Interpretada com a habitual competência pela atriz Carey Mulligan, a protagonista é Cassie, uma jovem de 30 anos que mora com os pais (Jennifer Coolidge e Clancy Brown) e trabalha num café durante o dia. À noite, ela se transforma, deixando de lado a aparência quase infantil de boa moça, envergando um figurino sexy e maquiagem pesada e partindo para bares repletos de homens. Ninguém se engane sobre suas intenções - Cassie está numa missão.

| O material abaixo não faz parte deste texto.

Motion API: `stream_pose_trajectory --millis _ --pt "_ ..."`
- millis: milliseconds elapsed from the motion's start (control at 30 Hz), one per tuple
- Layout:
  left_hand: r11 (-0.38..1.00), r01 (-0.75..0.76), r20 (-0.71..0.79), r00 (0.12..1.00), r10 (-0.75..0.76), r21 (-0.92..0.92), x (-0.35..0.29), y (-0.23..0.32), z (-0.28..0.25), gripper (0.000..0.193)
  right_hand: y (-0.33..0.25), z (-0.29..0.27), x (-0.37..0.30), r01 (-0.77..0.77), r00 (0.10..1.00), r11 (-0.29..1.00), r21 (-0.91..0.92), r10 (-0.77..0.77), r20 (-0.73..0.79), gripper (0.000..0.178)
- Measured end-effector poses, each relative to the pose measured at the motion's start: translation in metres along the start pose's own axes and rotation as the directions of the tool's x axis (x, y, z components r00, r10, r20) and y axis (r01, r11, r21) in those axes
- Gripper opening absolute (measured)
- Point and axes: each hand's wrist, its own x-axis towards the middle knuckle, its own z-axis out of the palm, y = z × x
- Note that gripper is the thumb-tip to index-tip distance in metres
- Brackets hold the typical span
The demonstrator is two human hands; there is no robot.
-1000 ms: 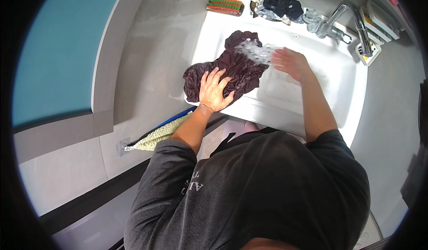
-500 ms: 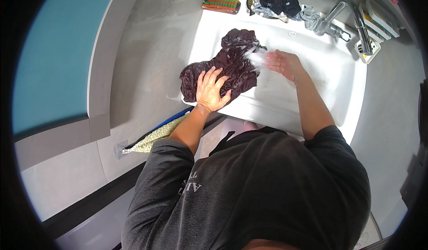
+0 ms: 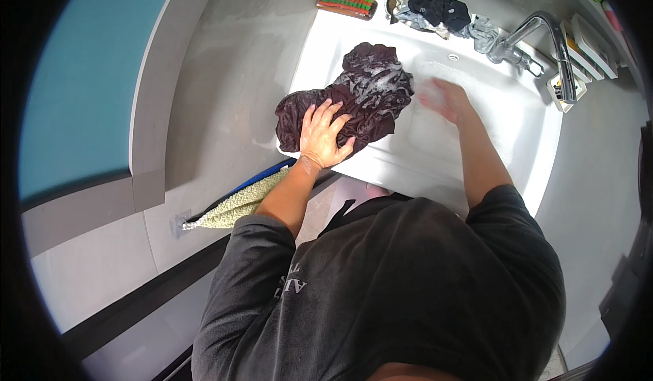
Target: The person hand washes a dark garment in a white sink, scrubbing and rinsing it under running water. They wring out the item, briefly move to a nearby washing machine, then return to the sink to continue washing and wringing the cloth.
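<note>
A wet dark maroon garment point(image 3: 364, 109) lies bunched at the left side of the white sink point(image 3: 520, 126). White suds point(image 3: 388, 78) streak its upper right part. My left hand point(image 3: 325, 133) rests flat on the lower part of the garment, fingers spread, pressing it down. Just right of the garment, over the basin, my right hand point(image 3: 445, 101) is smeared by motion. It is apart from the cloth, and whether anything is in its fingers cannot be made out.
A brush point(image 3: 345, 4) with red and green bristles sits on the sink's back left corner. Small bunched cloths point(image 3: 439, 12) lie along the back rim beside the chrome faucet point(image 3: 537, 31). A white soap dish point(image 3: 568, 95) is at the right. A pale green towel point(image 3: 245, 201) hangs at the front left.
My right hand has shifted slightly to the right, away from the garment. More suds show spread over the cloth. My left hand stays in place on it.
</note>
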Motion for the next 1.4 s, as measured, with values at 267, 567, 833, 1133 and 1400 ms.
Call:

Seu alvo: rapazes que não podem ver uma mulher aparentar fragilidade e bebedeira sem partirem para cima dela, exercendo um muito praticado comportamento de predadores. Colocando em ação uma verdadeira performance para atraí-los, Cassie em geral acaba a noite com algum deles - que nunca esquecerá o quanto seu plano deu profundamente errado.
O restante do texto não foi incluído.